CARMAGNOLE, CARMAGNOL, n. Arch. [′kɑrmɑnjol]

1. Nickname for a soldier of the French revolutionary army. Entered in N.E.D. as Eng., but with exclusively Sc. examples.Ayr. 1823 Galt Entail III. xii.:
The young soldier marched briskly along . . . flourishing his stick with all the cuts of the broadsword . . . and switching away the heads of the thistles and benweeds in his path, as if they had been Parisian carmagnols.

2. Applied to anyone who causes mischief or upheaval.Ayr. 1796 Burns To Colonel de Peyster (Cent. ed.) iv.:
Then that curst carmagnole, Auld Satan, Watches, like baudrons by a rattan, Our sinfu' saul.

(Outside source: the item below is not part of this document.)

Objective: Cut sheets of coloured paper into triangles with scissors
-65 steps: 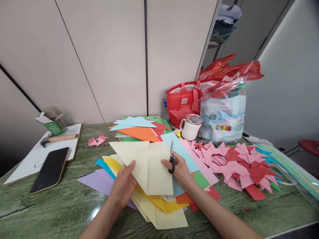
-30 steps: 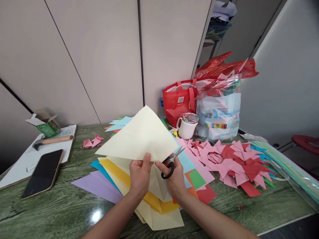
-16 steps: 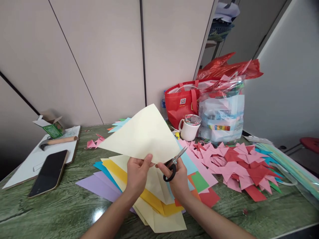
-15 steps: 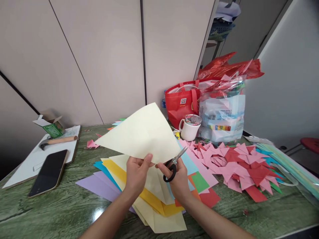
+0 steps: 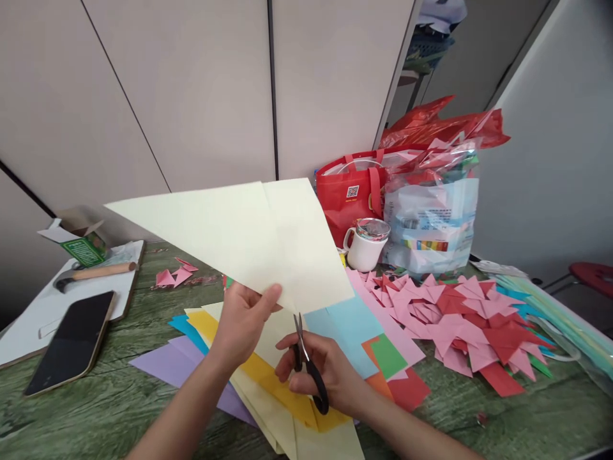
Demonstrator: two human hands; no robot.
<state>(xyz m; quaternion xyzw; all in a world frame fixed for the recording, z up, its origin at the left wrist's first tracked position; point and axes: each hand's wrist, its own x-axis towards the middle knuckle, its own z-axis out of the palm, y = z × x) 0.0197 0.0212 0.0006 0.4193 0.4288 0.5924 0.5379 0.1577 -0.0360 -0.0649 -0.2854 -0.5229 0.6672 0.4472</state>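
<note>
Before you, the cream pointed paper sheet [image 5: 287, 243] is above multicoloured paper sheets [image 5: 263, 375] on the green wood-grained desk [image 5: 148, 322]. Pink-and-red folded-paper pieces [image 5: 457, 326] lie to your right, a black rectangular phone [image 5: 71, 345] left.

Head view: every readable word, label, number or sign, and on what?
None can be read as words or numbers.
Red tote bag: QR code; yellow lettering under it too small.
Plastic bag: several printed lines, too small and blurred.
Green box: pale lettering, too small.

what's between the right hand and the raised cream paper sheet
In the head view, black-handled metal scissors, held in the right hand, blades pointing up at the raised cream paper sheet.
</note>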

[Fr. carmagnole, a kind of cape which became popular during the French Revolution; by extension, a round sung and danced by the revolutionaries, a revolutionary who wore the carmagnole, a republican soldier (Hatz. and Darm.). The word is used in Eng. to denote the bombastic style used in newspaper reports of the Revolutionary successes, and the song and dance of the revolutionaries, but its appearance is later than in Sc. (N.E.D.).]